Nokia's history is something to dwell upon. I myself being a Nokia user for so long before Android and iOS took over, have always cherished my time with the Nokia N95.
Long before the era of Android and iOS came, Nokia was having a ball at the smartphone market. They were coming up with awkward and some innovative phones during the 2005-2007-ish era.
Nokia N-series is one of the iconic lineups of smartphones. And fortunately, I had the privilege of using almost all the N-series devices, starting right from the Nokia N70.
All phones were great, running on Symbian OS. But the most that stood out from the N-series was the Nokia N95. I remember the time whenever I took the phone out, everyone eyeing my phone.
The Nokia N95 came with a level of premium-ness none phone could provide. And just like Micheal Fisher of Mr.Mobile said in the video, "It was in many ways, the last of its kind."
It had a slider to unwrap the numeric keypad to continue with your conversation or slide down to unveil the media controls to simply control your media playback.
But did you know that this iconic Nokia N95 was set for a reboot? Yes. Nokia was planning to launch a reboot of the Nokia N95 that too with Android OS, slide-out speakers, and a kickstand.
The Nokia N95 reboot took a modern approach to the original N95
Michael Fisher, fondly known as Mr.Mobile, in his YouTube channel, revisited the original Nokia N95. Mr.Mobile in the video then showed a prototype of a Nokia N95 reboot.
This phone had everything you would want from a modern Android phone with Nokia N95 DNA. The original 2007 phone provided a better media experience that could not be found on any other smartphone of that era.
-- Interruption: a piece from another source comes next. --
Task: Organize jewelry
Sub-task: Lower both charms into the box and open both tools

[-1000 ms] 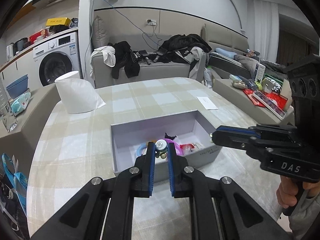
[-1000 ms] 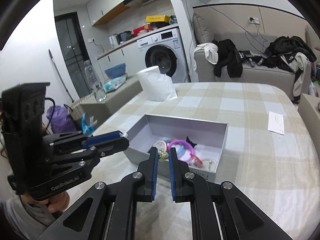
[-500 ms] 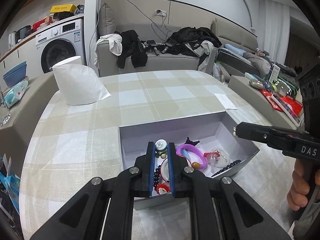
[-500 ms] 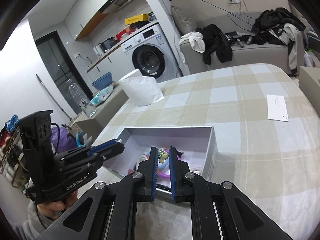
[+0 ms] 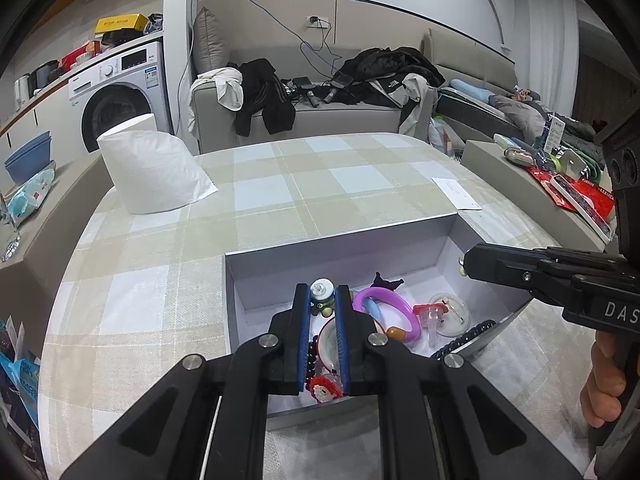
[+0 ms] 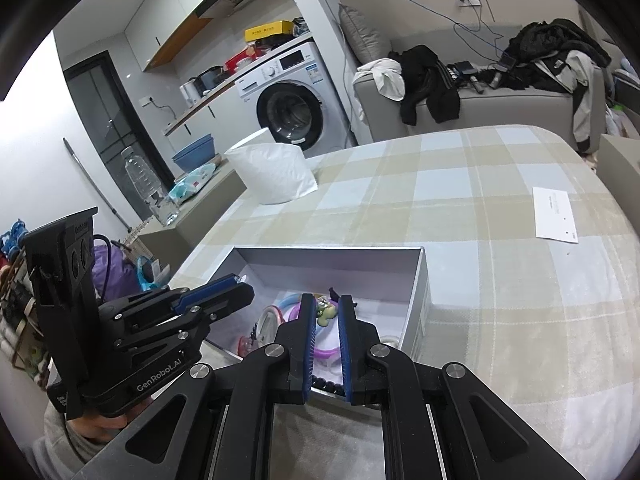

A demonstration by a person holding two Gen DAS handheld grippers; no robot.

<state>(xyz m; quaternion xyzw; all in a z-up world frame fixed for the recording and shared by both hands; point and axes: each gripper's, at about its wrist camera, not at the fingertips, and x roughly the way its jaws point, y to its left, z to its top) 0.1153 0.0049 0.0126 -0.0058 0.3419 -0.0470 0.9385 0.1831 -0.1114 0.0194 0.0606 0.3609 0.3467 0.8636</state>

The revised Nokia N95 was built with a different approach. It had a slide to the side, which housed a powerful set of speakers and front cameras with LED flash. This would provide a great media experience.
And to top that, it even had a kick-stand cleverly housed in the camera ring, which when flipped open acted like a kickstand. So, this Nokia N95 reboot was meant to be a media-powerhouse, just like the original.
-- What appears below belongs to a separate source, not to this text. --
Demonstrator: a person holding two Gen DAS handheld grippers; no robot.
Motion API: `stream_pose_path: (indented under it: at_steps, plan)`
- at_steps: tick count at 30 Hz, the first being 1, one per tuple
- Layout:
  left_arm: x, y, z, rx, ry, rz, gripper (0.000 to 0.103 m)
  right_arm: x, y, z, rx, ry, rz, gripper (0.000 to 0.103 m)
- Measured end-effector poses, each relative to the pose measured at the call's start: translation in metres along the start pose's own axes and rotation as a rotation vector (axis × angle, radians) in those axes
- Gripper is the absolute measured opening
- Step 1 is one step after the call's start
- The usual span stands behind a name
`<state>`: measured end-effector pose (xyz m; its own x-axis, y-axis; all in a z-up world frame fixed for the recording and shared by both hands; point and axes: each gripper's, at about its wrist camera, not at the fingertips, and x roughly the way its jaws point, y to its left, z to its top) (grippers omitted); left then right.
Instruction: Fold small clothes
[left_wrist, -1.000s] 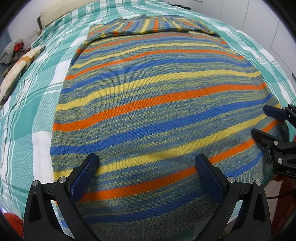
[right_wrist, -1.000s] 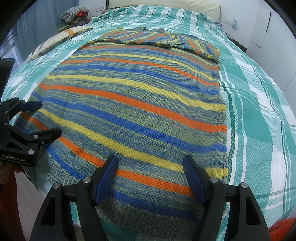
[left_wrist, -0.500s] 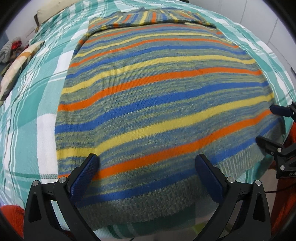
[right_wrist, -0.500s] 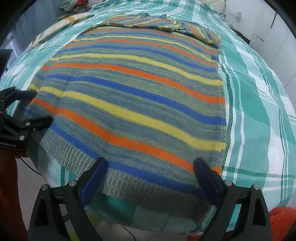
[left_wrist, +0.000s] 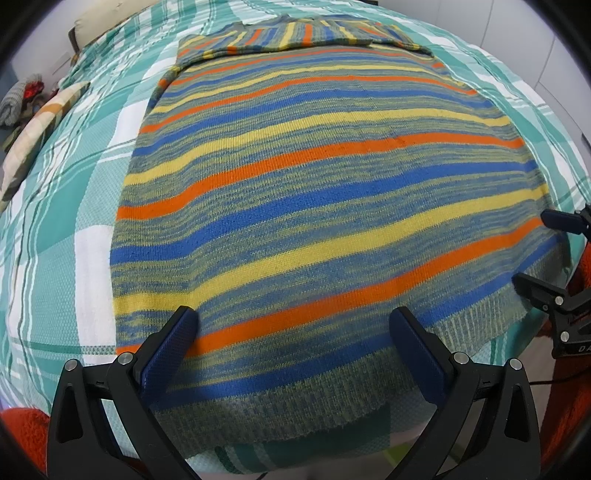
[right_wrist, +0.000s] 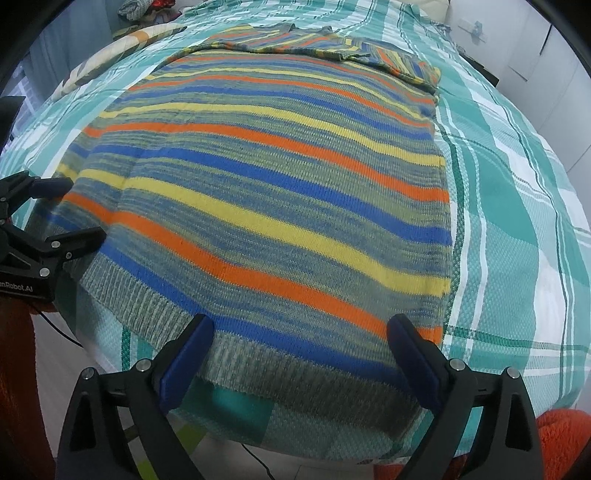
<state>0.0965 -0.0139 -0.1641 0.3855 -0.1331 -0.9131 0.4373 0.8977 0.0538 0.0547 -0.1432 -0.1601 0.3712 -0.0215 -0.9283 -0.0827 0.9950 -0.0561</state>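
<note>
Hovering claws (left_wrist: 295, 325) spread, sweater (left_wrist: 314, 206) flat

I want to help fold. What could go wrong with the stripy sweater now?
The sweater has its ribbed hem near the bed's edge, so it might slide off. Both the left gripper and right gripper are open and could pinch the checked bedcover too. The folded sleeves might come undone.

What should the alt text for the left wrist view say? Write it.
A striped sweater lies flat on a green plaid bedspread, ribbed hem nearest. The open left gripper hovers over the hem; the right gripper is at the right edge.
</note>
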Motion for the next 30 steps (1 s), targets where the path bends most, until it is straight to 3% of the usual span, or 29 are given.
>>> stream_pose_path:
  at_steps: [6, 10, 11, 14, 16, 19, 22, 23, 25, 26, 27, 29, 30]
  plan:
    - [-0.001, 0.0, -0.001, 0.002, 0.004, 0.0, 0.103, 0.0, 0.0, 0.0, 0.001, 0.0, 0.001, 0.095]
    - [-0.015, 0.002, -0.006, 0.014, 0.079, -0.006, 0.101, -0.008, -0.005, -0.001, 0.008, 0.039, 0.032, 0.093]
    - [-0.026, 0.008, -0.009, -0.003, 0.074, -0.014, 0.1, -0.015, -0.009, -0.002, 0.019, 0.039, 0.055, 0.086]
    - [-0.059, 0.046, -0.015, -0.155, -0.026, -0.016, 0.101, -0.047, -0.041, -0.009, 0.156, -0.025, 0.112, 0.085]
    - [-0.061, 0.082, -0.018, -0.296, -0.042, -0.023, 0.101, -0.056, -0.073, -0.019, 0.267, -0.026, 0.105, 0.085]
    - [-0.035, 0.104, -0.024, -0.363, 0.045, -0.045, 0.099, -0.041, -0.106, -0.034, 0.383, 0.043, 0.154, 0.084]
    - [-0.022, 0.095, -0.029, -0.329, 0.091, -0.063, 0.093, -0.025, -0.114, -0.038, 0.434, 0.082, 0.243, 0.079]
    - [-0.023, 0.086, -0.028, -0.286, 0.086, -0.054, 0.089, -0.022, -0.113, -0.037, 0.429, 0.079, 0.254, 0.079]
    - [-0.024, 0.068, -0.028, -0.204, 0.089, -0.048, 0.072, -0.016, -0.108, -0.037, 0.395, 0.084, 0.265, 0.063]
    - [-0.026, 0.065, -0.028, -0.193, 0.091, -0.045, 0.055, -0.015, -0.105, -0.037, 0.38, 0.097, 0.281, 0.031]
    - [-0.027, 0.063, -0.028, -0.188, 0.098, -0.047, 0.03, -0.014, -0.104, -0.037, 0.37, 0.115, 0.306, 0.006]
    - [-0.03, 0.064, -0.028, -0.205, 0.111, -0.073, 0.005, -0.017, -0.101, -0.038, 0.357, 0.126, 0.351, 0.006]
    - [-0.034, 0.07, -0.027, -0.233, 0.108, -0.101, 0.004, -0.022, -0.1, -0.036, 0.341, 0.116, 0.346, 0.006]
Apparently, HMD Global was bringing the iconic Nokia N95 reboot to provide a great media experience on a smartphone. It could have been used as an alarm clock.
But the product did not make its way to the production houses and ultimately it was scrapped. Seeing the phone in acuteness disappoints us that such a competent phone could not make its way to the customer's hand.
On the flip side, there could be some worthy reasons for HMD Global to not take this forward. That is unknown, but it would be really cool if we could get a Nokia N95 reboot in the future.